I have just spent the last two weeks in Papua New Guinea and Samoa, and I had a lot of time to think about what it would be like to paint regularly in these exotic locations--and for the first time I think I understood what drew Gauguin to Tahiti. As you probably know, before Gauguin went to Tahiti, he spent some time in Brittany and around northern France. I recall when reading his biography, that he was mainly motivate by trying to find a simple lifestyle, where the locals led a simple life and he could get on with his work without the distractions of modern life. Of course, he also need some scenery to paint. In the end, he left Brittany and eventual traveled and settled in Tahiti. But, why Tahiti over Brittany? It would be easy to assume it is the lure of the tropics and sunshine and light, but after my trip to Samoa--I think it is much more complicated that that.

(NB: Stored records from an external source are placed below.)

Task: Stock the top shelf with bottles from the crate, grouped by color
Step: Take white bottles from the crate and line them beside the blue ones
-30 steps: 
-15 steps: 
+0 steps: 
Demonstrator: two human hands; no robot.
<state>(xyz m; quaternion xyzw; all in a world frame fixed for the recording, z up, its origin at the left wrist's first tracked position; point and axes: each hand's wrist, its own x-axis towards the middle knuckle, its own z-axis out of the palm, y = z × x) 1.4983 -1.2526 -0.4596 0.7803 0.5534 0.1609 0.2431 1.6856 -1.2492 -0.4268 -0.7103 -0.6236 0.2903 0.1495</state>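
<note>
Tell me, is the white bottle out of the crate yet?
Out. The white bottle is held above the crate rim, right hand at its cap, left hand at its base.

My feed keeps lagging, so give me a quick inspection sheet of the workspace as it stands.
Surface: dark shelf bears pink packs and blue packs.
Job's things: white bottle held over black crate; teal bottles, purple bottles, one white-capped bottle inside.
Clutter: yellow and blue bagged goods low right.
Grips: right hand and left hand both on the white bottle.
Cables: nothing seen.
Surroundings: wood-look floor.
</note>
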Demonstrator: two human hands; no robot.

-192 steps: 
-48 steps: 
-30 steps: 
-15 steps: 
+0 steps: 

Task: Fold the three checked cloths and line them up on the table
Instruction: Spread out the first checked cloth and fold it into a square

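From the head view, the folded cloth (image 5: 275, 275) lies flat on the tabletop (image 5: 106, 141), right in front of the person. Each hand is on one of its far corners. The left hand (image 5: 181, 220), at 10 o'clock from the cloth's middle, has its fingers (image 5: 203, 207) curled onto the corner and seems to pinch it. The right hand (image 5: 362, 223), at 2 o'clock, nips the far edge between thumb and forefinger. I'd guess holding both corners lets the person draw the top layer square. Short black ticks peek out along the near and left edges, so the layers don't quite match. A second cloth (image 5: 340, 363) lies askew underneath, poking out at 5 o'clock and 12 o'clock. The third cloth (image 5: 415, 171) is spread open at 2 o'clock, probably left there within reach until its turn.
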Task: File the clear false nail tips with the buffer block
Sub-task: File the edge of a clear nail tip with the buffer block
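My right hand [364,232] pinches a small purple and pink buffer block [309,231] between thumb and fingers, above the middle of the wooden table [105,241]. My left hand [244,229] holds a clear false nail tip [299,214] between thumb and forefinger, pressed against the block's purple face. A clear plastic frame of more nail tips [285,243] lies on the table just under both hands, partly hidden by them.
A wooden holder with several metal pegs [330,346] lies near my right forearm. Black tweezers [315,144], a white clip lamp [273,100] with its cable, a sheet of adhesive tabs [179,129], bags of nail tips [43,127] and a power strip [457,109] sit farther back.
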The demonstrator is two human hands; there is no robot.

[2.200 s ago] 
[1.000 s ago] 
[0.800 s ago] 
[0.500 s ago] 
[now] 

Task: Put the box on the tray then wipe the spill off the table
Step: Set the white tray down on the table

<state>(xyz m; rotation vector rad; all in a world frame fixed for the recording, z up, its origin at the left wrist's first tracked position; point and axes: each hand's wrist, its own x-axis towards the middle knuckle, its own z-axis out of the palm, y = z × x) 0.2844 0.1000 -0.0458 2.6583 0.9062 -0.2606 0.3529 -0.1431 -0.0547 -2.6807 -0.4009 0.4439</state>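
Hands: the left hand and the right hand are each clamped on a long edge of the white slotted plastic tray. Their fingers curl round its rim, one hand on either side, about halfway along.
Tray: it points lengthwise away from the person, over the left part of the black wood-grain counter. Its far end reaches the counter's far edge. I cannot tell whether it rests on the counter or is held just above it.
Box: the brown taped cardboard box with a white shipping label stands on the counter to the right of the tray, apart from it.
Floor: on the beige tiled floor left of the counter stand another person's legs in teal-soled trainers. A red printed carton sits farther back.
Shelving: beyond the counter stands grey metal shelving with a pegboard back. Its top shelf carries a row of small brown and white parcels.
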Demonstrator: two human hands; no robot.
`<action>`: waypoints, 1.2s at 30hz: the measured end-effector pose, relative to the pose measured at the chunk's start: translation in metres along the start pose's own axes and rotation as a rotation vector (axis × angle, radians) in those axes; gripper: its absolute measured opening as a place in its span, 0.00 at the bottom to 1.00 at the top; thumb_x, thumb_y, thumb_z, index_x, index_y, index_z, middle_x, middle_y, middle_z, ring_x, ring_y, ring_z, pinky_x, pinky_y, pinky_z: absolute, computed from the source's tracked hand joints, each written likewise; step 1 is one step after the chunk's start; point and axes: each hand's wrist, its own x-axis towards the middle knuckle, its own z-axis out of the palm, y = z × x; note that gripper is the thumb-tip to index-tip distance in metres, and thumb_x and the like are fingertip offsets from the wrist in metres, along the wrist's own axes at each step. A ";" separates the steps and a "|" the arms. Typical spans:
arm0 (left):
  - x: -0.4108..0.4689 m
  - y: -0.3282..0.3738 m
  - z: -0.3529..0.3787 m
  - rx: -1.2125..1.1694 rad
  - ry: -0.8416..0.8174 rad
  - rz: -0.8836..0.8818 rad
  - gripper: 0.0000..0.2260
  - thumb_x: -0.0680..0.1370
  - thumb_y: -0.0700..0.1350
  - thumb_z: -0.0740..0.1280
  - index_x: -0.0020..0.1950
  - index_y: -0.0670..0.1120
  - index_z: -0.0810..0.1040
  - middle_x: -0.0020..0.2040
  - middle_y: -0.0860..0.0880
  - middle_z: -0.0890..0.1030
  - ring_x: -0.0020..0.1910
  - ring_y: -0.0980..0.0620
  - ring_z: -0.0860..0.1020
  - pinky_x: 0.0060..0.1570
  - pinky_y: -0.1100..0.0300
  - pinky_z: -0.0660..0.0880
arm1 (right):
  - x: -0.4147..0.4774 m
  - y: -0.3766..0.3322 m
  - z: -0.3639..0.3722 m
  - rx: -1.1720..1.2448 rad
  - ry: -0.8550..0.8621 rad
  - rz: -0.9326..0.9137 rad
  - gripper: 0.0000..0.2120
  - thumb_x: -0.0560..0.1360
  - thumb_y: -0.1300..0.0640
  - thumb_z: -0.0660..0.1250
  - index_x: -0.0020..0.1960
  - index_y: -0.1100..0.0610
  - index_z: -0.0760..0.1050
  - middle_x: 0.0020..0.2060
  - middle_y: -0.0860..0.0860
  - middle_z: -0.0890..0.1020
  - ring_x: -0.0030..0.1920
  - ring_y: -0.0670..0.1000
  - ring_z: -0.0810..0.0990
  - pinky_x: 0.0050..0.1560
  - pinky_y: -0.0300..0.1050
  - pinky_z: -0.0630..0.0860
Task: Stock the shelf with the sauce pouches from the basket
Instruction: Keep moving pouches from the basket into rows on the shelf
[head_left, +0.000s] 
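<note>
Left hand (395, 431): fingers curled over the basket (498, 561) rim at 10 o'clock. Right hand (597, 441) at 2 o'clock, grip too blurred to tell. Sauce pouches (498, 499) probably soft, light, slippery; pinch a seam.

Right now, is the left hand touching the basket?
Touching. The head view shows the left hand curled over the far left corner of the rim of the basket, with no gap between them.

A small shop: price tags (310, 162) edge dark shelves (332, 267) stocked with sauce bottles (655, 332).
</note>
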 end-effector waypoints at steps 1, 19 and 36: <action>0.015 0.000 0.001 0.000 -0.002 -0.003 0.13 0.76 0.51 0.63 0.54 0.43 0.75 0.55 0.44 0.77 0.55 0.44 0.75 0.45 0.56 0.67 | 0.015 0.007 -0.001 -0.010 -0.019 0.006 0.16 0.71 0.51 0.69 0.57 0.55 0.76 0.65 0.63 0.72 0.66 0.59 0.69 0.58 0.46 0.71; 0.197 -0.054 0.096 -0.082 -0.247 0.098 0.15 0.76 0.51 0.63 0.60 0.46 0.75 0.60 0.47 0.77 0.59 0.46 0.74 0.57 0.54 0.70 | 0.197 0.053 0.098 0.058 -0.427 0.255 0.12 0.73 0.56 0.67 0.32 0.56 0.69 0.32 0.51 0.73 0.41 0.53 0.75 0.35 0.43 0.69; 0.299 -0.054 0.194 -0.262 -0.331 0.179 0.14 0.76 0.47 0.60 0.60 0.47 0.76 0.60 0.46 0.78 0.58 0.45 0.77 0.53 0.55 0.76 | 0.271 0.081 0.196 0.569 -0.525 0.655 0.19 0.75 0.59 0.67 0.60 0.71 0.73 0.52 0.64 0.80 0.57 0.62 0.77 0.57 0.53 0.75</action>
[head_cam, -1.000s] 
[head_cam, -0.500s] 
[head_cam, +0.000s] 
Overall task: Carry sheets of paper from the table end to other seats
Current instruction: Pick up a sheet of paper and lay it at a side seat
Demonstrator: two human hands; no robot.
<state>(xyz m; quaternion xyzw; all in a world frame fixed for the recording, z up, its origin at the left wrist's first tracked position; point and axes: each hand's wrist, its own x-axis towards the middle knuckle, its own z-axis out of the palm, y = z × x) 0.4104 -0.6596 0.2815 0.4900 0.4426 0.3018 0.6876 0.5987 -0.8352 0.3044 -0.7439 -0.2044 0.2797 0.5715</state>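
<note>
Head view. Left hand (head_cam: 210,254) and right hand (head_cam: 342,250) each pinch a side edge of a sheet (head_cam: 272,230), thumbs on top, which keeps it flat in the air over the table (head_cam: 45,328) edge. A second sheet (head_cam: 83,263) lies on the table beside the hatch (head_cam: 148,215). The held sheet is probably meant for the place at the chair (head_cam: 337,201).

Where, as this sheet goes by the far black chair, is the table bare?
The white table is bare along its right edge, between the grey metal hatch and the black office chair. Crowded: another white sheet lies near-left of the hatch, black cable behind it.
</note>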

This got me thinking about, what is so compelling about Samoa--that it would draw an artist like myself? The views, of course, are everywhere--as it is clearly very beautiful. But, I think, as with Gauguin, this would be too simple of an explanation. After thinking about it for several days, I have concluded that the simple fact is that Gauguin was drawn to Tahiti mainly by its people and their culture--more than anything else. In Samoa, the Polynesian culture still dominates daily life. The Samoan people are very welcoming and friendly, and they take life in a much different way that most Western societies. The need to achieve is not as important as the need to participate in the broader family and community success. In sum, it is a much more accepting and communal way of living--and people are much more aware of the importance of enjoying the company of others and life.
So I am not entirely disappointed that I have not been able to paint. First, because I know that I have learned something that will help me as an artist in the future. I will most certainly never look at a Gauguin painting the same way again. It is now clear to me that in painting in Tahiti, Gauguin was as much interested in the psychology of its people and representing the sensation of being immersed in its culture, than with style or technique. Some might say he went for the women and to indulge himself in sex. But, as a painter myself, I am sure that this was not his primary motivation. He may have had personal weaknesses--and indulged himself. But, he could have done that in Paris or elsewhere. I am sure he loved painting more than anything in the end, and would have quickly left Tahiti if he was not able to paint something that was satisfying. So, in my mind, his painting is not about the visible beauty of a place--but an essence of place and communal acceptance as an artist.
So there you go, some thoughts on Samoa (and Gauguin)--but mostly about the importance fo finding a place where people accept you and you can feel part of a community.
All the best, sixtyminuteartist.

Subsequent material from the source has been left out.